■ WORK ITEM ■
Find the line in the entries below that contains "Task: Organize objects". Repeat it exactly, and every line after it through the line that contains "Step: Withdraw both".

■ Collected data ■
☆ ☆ ☆ ☆ ☆ ☆ ☆
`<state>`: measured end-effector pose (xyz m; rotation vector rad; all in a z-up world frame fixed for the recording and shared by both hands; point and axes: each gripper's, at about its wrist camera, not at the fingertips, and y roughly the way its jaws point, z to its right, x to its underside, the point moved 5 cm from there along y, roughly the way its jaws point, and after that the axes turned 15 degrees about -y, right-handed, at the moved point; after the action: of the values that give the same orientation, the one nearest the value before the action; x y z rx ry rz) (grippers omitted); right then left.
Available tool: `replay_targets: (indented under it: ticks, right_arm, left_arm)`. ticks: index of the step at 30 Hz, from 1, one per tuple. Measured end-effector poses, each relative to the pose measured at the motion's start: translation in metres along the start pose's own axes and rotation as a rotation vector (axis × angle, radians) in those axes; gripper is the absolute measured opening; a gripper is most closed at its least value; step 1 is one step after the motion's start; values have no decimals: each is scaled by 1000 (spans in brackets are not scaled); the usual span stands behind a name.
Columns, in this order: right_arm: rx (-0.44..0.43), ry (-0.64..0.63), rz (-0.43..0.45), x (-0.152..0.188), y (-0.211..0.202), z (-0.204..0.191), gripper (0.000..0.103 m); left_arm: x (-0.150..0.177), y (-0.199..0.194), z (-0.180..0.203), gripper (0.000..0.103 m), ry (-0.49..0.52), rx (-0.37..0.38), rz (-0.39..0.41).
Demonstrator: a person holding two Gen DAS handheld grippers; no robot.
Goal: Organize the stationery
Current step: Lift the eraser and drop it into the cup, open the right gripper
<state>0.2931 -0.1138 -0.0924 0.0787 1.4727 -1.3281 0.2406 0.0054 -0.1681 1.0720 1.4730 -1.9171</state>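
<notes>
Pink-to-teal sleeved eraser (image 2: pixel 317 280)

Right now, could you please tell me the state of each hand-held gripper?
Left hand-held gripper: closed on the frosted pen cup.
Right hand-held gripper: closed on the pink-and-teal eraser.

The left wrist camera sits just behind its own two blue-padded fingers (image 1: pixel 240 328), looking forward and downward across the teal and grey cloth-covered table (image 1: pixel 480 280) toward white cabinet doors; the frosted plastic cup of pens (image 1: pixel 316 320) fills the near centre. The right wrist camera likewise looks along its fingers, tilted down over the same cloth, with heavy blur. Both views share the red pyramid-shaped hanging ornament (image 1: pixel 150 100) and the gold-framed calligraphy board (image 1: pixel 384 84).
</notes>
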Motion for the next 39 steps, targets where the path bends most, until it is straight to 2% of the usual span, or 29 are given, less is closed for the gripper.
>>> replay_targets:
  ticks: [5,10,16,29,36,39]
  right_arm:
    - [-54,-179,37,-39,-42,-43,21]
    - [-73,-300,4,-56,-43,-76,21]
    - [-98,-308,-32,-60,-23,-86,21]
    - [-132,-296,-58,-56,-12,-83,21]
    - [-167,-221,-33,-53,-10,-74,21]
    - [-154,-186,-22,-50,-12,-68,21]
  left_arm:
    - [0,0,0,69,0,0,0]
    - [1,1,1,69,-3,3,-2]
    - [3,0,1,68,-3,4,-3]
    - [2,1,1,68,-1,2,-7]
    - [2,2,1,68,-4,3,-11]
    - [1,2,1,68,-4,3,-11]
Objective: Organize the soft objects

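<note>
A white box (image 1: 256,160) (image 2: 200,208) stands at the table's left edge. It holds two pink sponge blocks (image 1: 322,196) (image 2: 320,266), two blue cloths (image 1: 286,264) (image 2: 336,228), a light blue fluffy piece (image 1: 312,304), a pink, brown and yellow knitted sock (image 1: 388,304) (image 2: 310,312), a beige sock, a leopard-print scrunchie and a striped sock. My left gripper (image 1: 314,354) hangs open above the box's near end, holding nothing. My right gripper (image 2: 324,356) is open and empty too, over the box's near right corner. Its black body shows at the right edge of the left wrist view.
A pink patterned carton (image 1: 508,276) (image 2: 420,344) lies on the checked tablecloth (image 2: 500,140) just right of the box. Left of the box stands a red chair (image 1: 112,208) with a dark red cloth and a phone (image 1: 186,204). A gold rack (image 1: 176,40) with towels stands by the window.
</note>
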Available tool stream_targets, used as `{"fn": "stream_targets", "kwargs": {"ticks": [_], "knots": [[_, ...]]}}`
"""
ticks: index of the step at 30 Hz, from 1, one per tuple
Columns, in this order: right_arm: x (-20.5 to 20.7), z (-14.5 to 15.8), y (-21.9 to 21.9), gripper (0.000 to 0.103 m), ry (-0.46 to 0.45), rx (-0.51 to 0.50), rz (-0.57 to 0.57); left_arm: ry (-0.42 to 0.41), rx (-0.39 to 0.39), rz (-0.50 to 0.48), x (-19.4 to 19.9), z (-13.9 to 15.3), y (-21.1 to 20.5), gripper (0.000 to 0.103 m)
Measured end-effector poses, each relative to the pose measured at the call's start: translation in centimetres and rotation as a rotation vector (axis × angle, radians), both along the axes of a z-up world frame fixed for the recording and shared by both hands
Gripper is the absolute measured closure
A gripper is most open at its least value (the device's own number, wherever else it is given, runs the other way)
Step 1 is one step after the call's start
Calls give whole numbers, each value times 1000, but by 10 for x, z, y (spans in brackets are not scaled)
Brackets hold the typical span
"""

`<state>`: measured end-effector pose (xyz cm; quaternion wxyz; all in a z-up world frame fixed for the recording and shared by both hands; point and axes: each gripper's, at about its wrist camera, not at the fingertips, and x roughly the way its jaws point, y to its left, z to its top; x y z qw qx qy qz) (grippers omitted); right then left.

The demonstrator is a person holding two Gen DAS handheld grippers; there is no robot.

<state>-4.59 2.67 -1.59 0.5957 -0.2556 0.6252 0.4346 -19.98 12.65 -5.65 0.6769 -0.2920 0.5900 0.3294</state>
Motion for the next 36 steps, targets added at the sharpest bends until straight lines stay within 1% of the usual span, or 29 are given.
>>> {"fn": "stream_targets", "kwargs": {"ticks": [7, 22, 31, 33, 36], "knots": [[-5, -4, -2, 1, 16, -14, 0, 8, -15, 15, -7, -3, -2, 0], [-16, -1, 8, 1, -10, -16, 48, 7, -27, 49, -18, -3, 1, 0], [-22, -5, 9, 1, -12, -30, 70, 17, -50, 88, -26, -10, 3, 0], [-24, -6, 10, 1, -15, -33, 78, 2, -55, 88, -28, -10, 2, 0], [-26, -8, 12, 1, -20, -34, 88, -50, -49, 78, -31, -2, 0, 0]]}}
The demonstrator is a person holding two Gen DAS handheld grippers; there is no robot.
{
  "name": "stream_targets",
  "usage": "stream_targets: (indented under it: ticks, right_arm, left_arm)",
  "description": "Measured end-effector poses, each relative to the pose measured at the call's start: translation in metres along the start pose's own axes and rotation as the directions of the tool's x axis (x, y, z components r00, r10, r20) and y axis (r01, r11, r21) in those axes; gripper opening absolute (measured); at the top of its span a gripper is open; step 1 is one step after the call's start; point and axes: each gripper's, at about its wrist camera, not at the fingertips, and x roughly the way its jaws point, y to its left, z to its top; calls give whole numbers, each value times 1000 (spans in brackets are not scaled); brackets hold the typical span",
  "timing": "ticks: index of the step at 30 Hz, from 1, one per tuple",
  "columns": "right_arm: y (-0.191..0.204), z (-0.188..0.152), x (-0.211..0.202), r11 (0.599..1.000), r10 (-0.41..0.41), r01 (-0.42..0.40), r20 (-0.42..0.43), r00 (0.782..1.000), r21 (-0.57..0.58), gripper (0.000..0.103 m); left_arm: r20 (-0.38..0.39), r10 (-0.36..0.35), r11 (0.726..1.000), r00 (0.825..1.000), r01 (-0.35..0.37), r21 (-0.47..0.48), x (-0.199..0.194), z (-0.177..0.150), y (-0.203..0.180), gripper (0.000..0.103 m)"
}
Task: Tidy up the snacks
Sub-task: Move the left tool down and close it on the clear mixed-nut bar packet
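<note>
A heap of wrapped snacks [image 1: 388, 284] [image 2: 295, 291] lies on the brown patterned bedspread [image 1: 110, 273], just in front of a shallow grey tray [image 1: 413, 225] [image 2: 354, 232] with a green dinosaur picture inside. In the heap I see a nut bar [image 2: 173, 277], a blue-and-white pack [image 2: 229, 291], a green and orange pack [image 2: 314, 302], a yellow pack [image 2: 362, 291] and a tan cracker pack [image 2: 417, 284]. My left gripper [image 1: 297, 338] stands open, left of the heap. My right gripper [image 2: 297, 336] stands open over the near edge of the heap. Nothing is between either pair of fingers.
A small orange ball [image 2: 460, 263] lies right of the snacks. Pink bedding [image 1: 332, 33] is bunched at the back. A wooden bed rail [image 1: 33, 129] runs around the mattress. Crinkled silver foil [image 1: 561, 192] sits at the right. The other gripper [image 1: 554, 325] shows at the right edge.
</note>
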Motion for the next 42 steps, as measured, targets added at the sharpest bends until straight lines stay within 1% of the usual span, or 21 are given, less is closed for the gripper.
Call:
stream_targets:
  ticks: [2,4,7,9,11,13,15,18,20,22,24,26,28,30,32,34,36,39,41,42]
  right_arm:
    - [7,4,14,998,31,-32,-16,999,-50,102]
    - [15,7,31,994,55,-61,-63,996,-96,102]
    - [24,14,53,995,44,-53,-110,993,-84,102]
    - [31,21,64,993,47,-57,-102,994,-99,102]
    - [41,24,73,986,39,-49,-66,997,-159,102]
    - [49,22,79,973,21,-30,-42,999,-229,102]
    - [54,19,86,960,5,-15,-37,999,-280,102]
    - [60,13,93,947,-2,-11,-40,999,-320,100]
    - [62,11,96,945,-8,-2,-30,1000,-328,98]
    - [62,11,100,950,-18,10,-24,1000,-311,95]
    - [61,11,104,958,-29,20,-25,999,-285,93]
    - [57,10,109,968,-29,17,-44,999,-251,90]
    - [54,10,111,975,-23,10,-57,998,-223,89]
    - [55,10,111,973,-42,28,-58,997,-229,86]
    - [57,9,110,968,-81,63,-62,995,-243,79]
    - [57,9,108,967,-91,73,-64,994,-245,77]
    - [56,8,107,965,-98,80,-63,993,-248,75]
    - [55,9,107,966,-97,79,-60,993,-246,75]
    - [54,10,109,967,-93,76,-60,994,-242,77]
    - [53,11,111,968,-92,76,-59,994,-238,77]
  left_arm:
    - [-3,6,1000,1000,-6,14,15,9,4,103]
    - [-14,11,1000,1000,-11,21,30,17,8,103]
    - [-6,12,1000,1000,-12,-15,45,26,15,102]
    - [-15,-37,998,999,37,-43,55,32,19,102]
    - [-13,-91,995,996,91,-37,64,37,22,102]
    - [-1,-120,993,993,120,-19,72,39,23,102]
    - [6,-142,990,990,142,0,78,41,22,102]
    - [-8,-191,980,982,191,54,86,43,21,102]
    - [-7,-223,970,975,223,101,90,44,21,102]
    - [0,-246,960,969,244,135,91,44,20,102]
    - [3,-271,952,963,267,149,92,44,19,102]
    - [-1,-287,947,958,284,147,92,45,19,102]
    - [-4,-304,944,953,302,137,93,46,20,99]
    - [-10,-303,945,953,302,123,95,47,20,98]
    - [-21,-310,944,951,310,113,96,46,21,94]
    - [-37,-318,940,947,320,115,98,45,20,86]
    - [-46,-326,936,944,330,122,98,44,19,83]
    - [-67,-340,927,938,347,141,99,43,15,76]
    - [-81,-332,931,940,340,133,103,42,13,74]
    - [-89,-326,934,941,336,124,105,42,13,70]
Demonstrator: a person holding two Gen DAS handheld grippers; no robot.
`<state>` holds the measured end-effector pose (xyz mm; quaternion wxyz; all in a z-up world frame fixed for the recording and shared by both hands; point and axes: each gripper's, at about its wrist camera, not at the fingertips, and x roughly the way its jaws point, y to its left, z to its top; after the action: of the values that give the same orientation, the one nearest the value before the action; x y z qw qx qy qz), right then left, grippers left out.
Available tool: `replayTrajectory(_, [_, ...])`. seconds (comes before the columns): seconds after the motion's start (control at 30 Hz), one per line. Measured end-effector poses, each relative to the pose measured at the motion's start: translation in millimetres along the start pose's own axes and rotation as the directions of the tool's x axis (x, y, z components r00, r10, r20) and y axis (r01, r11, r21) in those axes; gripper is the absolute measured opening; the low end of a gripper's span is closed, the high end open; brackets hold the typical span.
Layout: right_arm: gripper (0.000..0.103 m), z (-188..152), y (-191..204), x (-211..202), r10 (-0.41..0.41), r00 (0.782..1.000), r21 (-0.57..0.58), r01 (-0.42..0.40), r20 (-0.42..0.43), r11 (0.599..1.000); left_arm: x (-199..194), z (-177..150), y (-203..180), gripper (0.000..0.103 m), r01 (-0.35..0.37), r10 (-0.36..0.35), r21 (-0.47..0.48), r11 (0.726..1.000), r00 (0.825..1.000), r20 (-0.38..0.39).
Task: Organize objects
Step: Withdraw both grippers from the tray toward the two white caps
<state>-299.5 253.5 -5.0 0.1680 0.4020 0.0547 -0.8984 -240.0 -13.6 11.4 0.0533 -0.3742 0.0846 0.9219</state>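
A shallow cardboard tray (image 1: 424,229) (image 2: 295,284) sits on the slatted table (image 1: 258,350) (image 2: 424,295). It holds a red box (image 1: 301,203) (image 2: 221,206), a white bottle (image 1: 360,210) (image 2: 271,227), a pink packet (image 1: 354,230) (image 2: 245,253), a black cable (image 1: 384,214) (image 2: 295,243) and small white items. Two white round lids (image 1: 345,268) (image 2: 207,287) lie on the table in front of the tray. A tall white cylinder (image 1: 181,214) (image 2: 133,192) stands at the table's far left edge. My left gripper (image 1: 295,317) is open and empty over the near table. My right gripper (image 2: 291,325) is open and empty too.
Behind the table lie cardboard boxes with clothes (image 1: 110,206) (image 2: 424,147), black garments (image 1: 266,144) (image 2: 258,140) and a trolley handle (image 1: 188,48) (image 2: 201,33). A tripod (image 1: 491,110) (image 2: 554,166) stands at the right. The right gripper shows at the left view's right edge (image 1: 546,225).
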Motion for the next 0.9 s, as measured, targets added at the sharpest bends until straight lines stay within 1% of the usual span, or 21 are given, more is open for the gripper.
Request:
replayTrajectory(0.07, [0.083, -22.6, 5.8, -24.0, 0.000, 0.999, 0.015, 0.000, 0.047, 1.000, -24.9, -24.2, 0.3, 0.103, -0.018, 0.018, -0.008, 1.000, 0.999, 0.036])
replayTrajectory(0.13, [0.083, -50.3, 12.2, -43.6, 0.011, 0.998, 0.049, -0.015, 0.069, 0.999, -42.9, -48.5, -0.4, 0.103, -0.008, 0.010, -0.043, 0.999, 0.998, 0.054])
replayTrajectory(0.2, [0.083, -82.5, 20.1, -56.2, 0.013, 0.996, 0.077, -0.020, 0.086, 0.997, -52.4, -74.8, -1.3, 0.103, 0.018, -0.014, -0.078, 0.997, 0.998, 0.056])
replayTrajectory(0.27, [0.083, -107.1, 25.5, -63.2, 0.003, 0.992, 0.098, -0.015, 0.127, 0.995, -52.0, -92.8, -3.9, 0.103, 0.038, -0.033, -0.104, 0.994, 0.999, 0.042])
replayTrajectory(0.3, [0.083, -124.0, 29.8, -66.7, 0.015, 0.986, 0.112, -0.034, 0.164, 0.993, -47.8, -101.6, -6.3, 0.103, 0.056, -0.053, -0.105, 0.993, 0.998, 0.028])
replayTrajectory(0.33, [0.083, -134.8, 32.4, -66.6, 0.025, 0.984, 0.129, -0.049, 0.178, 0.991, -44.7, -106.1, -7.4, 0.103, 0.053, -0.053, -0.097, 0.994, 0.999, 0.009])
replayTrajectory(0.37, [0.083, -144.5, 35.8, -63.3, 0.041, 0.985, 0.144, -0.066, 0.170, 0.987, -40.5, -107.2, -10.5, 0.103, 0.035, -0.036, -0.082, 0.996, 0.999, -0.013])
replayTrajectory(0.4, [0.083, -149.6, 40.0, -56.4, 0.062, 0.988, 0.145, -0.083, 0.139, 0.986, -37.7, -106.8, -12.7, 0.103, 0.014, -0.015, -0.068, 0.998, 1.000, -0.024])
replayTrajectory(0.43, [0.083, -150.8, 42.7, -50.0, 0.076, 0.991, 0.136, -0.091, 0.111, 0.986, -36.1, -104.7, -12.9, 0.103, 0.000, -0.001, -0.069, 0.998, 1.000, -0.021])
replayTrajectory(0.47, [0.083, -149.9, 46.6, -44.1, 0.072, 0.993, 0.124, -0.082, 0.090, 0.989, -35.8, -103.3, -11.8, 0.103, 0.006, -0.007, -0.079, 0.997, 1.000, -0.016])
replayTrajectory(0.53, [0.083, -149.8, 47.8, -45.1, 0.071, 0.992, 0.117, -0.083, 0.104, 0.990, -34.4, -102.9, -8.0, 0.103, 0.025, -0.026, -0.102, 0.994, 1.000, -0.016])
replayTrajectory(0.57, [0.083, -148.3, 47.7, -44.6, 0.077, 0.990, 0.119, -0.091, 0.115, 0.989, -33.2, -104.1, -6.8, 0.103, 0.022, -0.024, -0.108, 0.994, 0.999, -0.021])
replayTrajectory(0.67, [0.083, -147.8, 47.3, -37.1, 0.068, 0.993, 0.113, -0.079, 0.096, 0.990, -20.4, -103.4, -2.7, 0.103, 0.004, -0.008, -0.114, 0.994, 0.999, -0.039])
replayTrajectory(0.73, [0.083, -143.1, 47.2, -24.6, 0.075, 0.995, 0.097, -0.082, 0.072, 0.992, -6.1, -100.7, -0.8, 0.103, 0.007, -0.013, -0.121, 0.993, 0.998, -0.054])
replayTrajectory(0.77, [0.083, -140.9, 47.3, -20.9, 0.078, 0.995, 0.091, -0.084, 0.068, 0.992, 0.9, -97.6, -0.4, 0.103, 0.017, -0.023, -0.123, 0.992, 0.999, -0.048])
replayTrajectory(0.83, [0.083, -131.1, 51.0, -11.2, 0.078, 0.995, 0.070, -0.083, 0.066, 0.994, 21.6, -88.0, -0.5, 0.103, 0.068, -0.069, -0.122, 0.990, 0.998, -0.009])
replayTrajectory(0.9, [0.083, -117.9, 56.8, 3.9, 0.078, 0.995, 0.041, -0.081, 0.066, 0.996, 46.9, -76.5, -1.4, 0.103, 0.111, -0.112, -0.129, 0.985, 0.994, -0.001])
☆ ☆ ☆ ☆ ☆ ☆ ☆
■ ANSWER SPACE ■
Task: Organize objects
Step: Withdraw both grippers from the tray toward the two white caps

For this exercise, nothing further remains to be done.